Gabi would hedge at that point with a complaint that the kitchen wasn’t large enough or the outside space didn’t flow with the inside.
The woman was stalling and Hunter knew it.
While the two of them walked around the guest house of the forth property, Hunter removed his cell phone and pulled up a list of homes Tiffany had sent him. He passed over several potential homes based on the things he’d heard Gabi say on their tours.
Hunter sent two listings to Ms. Fortier on a text message.
He noticed her remove her phone from her pocket and glance in his direction.
Hunter placed a finger in front of his lips and the real estate agent grinned.
Gabi joined him outside the front of the house and shrugged. “Looks like you wasted your time today after all.”
“The day’s not over.”
“Josie said she had four listings to show me. This is the forth.” Gabi’s smug smile made him want her to eat her words.
Ms. Fortier locked the door behind her. “Looks like another opportunity is just around the corner. Do you have time for one . . . maybe two more, Mr. Blackwell?”
Gabi frowned.
Hunter smiled. “Of course.”
Silence filled his car as they drove a short distance away. The ornate iron gates were set alongside ten-foot hedges and hundred-year-old trees. Interlocking pavers funneled them up a slight incline until the pavement spilled into a circular drive with a fountain in the center.
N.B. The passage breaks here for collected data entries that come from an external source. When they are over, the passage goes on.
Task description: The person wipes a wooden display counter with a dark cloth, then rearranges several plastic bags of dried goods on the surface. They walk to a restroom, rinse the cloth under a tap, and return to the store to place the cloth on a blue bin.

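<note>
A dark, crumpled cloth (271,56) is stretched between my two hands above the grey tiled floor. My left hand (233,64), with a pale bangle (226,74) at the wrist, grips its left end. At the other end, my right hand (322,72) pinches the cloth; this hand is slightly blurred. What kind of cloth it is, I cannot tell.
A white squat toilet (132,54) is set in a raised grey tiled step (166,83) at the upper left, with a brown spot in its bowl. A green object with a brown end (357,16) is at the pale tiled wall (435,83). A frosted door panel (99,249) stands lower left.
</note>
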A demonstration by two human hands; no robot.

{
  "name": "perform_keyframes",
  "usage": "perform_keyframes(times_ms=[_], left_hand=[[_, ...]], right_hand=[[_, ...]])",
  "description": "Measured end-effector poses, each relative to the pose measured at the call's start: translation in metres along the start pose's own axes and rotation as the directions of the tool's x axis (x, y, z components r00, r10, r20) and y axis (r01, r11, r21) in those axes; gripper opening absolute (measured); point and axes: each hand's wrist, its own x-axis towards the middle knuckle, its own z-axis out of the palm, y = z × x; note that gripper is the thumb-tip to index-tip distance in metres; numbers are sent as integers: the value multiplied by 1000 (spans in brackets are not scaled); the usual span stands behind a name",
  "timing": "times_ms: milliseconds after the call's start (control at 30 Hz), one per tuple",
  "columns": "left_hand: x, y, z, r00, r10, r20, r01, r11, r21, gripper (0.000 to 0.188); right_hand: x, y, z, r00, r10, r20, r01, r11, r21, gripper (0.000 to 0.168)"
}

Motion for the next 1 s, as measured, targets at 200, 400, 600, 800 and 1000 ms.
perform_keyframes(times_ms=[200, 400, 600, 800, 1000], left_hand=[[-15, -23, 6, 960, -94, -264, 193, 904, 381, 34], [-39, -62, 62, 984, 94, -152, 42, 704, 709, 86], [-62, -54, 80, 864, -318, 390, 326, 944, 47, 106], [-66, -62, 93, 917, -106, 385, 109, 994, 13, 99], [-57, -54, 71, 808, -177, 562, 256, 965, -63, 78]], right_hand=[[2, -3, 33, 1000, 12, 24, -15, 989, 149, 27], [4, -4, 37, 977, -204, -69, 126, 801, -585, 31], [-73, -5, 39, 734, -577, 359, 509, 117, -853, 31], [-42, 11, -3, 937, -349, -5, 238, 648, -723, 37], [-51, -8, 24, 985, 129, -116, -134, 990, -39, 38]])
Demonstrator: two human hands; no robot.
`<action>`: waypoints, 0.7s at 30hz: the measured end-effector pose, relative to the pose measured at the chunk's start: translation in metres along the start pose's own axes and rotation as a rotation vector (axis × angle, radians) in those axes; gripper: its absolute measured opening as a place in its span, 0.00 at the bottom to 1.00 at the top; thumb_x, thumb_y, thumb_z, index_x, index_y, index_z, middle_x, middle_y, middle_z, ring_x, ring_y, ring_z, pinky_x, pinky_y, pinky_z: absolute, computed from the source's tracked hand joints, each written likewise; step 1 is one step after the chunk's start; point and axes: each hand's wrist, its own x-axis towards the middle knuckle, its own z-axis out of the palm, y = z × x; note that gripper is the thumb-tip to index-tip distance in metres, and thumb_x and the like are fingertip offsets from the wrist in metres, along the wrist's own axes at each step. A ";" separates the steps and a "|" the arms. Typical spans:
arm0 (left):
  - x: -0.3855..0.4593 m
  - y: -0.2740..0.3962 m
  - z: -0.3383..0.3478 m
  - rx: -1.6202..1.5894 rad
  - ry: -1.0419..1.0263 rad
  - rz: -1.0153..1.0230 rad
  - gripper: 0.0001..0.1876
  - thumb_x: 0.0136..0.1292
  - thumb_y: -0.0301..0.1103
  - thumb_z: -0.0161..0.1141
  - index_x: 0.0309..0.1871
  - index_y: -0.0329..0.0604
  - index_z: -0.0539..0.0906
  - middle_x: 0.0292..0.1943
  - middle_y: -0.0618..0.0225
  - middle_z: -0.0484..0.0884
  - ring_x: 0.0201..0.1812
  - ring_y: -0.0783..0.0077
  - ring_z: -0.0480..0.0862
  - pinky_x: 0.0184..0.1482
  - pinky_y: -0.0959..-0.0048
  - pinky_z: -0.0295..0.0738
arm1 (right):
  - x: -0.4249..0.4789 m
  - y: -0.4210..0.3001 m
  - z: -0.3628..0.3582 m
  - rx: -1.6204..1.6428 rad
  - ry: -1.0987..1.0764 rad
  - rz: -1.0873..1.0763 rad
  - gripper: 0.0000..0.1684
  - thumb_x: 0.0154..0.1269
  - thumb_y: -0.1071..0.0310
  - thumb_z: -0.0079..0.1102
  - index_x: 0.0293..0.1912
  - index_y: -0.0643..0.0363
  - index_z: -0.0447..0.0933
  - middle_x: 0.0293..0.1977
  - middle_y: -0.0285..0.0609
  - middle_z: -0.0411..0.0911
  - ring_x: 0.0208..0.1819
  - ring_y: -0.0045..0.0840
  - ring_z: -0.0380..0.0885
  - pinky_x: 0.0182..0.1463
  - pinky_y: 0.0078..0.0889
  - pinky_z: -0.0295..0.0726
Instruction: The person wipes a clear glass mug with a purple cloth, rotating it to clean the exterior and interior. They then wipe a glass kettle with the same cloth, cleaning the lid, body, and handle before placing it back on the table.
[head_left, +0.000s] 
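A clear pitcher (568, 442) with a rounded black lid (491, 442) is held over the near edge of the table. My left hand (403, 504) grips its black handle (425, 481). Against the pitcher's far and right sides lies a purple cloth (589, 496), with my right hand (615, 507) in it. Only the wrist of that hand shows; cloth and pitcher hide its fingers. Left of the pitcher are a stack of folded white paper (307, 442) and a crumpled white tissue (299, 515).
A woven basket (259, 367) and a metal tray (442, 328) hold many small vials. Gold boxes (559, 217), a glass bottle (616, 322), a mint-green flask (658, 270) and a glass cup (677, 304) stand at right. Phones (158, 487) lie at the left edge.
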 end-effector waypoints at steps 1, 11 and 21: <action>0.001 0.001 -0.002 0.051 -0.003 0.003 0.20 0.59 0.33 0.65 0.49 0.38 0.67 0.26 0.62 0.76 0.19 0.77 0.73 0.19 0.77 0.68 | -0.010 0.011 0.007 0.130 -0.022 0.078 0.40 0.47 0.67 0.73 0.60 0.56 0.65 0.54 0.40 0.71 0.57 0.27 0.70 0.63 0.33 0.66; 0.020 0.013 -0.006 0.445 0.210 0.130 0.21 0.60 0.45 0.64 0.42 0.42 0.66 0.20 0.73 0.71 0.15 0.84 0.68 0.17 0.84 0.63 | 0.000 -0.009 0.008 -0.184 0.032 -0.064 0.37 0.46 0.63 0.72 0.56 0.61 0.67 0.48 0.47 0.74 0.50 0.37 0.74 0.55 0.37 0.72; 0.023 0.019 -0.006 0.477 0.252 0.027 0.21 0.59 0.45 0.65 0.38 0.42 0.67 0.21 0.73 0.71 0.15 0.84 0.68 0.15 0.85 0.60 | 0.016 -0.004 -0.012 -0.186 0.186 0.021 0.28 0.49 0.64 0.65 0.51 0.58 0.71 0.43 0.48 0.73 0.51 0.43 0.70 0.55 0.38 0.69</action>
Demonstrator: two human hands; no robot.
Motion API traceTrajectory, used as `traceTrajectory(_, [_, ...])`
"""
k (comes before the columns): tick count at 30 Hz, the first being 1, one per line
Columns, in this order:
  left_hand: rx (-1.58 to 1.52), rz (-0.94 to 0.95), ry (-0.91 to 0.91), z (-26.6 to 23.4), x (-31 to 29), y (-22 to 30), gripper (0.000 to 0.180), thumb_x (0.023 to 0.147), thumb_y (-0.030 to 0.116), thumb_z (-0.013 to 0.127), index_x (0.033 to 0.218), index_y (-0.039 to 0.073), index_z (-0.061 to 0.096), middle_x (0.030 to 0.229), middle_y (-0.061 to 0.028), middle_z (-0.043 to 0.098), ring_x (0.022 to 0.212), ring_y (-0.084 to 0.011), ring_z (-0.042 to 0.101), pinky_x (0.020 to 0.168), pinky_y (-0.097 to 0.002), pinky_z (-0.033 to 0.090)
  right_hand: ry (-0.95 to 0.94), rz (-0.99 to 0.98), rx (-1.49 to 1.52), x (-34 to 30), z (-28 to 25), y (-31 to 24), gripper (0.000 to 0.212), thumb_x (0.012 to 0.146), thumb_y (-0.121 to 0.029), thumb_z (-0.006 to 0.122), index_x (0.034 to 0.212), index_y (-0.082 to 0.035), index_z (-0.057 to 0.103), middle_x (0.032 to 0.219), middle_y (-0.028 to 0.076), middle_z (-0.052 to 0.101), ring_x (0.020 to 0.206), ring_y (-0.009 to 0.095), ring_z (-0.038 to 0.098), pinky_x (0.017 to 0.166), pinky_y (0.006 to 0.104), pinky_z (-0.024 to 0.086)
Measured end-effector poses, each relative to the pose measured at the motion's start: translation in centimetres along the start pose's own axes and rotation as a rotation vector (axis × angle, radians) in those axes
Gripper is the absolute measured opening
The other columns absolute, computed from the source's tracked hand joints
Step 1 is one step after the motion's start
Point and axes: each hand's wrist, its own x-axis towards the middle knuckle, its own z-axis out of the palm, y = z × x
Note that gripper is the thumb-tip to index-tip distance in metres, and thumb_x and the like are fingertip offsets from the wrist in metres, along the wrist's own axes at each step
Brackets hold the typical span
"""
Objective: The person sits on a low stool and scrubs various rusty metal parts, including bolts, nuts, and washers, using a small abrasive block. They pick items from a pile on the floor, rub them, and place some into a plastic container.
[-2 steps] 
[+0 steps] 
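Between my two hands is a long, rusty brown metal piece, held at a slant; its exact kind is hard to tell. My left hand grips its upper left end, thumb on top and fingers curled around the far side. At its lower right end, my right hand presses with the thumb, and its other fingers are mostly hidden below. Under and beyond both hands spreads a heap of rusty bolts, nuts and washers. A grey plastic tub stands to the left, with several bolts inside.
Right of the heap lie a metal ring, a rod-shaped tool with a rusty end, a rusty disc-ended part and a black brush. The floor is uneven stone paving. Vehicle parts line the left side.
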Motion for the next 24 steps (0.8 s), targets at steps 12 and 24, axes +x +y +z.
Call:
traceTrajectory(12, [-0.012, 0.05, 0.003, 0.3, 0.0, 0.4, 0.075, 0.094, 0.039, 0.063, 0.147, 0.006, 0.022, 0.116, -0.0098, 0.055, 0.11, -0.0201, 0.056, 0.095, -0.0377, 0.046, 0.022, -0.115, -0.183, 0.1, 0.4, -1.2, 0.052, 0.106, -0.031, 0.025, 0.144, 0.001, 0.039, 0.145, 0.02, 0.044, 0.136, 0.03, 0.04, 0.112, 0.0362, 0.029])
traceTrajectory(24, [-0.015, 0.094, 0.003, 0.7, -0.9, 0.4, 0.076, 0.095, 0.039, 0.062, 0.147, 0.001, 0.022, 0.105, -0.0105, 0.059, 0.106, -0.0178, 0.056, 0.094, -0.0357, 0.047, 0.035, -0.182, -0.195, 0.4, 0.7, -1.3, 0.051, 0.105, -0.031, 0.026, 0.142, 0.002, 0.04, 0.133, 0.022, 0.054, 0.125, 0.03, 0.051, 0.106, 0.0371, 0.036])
Gabi’s tiny gasp had him watching her from behind his sunglasses.
He took a hunch and ran with it. Gabi’s Italian heritage and years of living on her brother’s resort island told him a few things about his wife.
Like with the other homes, Hunter stood back and observed.
Gabi ran her hand along the dark wood of the double front doors. The arched entry sat along a deep porch that looked to wrap around the entire house. One singular curving stairway sat at the far end of the large foyer. Dark wood and warm gold and tan walls looked like the cracking plaster in Rome but was a complete finish Hunter knew took at least ten layers to complete.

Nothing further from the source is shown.